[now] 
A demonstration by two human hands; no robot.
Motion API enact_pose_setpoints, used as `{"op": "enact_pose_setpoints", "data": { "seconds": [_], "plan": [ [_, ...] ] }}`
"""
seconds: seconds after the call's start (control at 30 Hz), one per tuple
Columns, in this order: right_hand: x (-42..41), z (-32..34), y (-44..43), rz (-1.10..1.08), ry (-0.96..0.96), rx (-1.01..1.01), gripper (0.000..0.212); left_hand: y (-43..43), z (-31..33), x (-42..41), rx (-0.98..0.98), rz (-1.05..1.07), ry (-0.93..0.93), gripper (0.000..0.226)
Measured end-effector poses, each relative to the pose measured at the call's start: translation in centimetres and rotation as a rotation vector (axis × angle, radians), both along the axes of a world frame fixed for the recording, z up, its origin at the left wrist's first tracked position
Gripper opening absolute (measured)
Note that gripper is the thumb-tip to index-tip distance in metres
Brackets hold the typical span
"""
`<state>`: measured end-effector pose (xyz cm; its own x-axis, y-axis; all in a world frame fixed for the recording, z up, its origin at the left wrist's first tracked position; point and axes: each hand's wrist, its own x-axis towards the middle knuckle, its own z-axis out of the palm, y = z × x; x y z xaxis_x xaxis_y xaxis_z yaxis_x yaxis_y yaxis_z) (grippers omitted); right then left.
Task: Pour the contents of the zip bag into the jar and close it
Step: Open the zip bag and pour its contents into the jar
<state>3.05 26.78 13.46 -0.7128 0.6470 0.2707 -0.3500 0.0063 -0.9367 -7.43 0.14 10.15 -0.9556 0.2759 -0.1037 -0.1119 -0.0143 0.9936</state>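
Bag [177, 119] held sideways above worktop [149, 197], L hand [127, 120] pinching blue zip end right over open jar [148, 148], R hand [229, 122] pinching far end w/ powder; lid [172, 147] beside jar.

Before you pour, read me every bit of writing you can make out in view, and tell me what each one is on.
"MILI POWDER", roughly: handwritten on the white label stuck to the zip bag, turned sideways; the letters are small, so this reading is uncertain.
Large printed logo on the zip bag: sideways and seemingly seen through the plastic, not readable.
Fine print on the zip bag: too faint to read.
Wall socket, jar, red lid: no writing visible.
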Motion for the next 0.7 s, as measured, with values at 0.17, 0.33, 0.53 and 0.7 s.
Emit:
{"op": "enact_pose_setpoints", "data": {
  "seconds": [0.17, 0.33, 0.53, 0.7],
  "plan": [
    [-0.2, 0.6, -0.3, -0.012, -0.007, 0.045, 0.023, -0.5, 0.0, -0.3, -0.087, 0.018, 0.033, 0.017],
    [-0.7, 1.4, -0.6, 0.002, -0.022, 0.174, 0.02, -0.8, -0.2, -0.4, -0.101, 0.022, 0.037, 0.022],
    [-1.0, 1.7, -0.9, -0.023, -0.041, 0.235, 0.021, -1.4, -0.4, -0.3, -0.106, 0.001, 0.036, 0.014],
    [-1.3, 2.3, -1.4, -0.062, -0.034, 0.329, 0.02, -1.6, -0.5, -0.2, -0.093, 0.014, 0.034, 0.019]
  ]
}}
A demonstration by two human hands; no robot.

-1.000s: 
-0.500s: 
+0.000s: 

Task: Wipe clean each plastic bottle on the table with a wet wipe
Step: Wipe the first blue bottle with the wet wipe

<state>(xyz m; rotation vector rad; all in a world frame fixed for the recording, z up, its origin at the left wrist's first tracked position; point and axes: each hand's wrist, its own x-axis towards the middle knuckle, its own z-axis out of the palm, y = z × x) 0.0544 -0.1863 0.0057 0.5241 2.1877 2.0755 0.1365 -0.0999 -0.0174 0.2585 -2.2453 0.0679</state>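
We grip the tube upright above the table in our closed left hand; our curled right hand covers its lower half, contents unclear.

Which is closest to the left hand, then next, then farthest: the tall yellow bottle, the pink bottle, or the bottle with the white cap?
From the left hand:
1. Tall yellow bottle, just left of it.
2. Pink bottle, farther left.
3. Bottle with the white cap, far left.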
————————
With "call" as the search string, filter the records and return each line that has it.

- Exercise answer -
seconds: seconds after the call's start (control at 30 Hz), one per tuple
Measured end-effector poses, each relative to the pose measured at the call's start: translation in centimetres and rotation as a rotation vector (axis × angle, radians), both along the axes of a world frame fixed for the recording, z up, its origin at the left wrist's first tracked position

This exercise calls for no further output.